### [YOUR TASK]
With the string "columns" as the filter, copy each matching line from the records.

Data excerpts
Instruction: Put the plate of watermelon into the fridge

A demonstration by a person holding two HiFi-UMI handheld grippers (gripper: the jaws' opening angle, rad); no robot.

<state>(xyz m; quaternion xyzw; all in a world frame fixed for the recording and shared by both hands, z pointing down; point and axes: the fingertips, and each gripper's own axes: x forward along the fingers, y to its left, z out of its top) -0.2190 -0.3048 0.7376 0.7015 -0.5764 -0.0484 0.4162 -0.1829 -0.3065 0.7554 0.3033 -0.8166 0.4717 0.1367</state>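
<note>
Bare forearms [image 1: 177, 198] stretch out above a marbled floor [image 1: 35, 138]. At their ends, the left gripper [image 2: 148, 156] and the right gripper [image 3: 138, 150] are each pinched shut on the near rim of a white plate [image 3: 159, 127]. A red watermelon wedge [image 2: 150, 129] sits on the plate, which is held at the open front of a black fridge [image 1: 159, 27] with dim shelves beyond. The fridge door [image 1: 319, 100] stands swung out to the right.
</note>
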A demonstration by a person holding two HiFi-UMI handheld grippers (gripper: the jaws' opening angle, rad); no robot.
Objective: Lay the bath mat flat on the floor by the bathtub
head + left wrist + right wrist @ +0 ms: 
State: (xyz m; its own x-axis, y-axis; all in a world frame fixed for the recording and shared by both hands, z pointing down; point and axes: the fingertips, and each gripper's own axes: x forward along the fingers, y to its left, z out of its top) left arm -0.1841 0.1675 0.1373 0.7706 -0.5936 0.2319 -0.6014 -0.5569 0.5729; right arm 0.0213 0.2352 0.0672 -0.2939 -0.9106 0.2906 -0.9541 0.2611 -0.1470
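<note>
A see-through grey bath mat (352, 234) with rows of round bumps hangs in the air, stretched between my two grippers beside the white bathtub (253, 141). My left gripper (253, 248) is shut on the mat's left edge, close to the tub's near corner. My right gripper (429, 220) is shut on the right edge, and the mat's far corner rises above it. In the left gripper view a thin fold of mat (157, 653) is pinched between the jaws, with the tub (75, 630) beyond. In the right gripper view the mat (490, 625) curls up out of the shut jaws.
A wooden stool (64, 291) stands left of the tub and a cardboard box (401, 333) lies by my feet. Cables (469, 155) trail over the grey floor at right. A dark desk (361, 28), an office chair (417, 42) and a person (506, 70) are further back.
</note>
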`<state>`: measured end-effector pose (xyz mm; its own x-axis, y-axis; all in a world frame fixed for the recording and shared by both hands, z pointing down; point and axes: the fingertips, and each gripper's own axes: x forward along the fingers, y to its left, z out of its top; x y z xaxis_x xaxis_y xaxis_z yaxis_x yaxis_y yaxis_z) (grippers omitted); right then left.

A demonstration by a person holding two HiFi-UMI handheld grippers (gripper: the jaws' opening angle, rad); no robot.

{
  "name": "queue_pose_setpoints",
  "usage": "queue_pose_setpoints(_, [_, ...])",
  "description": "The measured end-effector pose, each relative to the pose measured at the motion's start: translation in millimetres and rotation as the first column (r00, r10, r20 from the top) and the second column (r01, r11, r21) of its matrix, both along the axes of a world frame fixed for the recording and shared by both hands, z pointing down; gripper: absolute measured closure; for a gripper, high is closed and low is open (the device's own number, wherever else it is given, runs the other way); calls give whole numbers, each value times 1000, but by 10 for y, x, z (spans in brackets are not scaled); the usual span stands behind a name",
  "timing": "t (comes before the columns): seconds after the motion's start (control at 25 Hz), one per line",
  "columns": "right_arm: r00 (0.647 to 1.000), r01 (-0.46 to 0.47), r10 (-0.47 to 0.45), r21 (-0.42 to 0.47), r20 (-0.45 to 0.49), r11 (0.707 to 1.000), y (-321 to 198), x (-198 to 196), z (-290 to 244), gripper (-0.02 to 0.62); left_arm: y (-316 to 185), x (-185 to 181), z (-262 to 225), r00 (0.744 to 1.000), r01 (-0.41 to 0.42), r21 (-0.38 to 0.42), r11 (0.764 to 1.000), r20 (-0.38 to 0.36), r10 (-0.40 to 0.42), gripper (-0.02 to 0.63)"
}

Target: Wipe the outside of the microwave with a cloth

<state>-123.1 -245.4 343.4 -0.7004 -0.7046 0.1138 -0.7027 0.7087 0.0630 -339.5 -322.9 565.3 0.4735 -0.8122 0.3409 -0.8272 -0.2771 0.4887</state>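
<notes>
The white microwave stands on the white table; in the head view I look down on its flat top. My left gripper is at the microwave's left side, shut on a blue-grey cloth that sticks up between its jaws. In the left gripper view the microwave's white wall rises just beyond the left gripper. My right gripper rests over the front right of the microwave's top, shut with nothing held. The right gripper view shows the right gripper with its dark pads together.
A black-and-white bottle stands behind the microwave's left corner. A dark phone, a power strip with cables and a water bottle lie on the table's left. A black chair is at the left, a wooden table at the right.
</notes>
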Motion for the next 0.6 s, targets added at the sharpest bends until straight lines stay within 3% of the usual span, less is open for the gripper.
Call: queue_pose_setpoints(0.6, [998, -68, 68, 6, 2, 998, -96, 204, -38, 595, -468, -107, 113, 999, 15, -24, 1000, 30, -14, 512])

### [COMPLETED EXERCISE]
  "timing": "t (comes before the columns): seconds after the motion's start (control at 25 Hz), one per line",
  "columns": "right_arm: r00 (0.647 to 1.000), r01 (-0.46 to 0.47), r10 (-0.47 to 0.45), r21 (-0.42 to 0.47), r20 (-0.45 to 0.49), r11 (0.707 to 1.000), y (-321 to 198), x (-198 to 196), z (-290 to 244), gripper (-0.02 to 0.62); left_arm: y (-316 to 185), x (-185 to 181), z (-262 to 225), r00 (0.744 to 1.000), r01 (-0.41 to 0.42), r21 (-0.38 to 0.42), r11 (0.764 to 1.000), r20 (-0.38 to 0.36), r10 (-0.40 to 0.42), gripper (-0.02 to 0.63)"

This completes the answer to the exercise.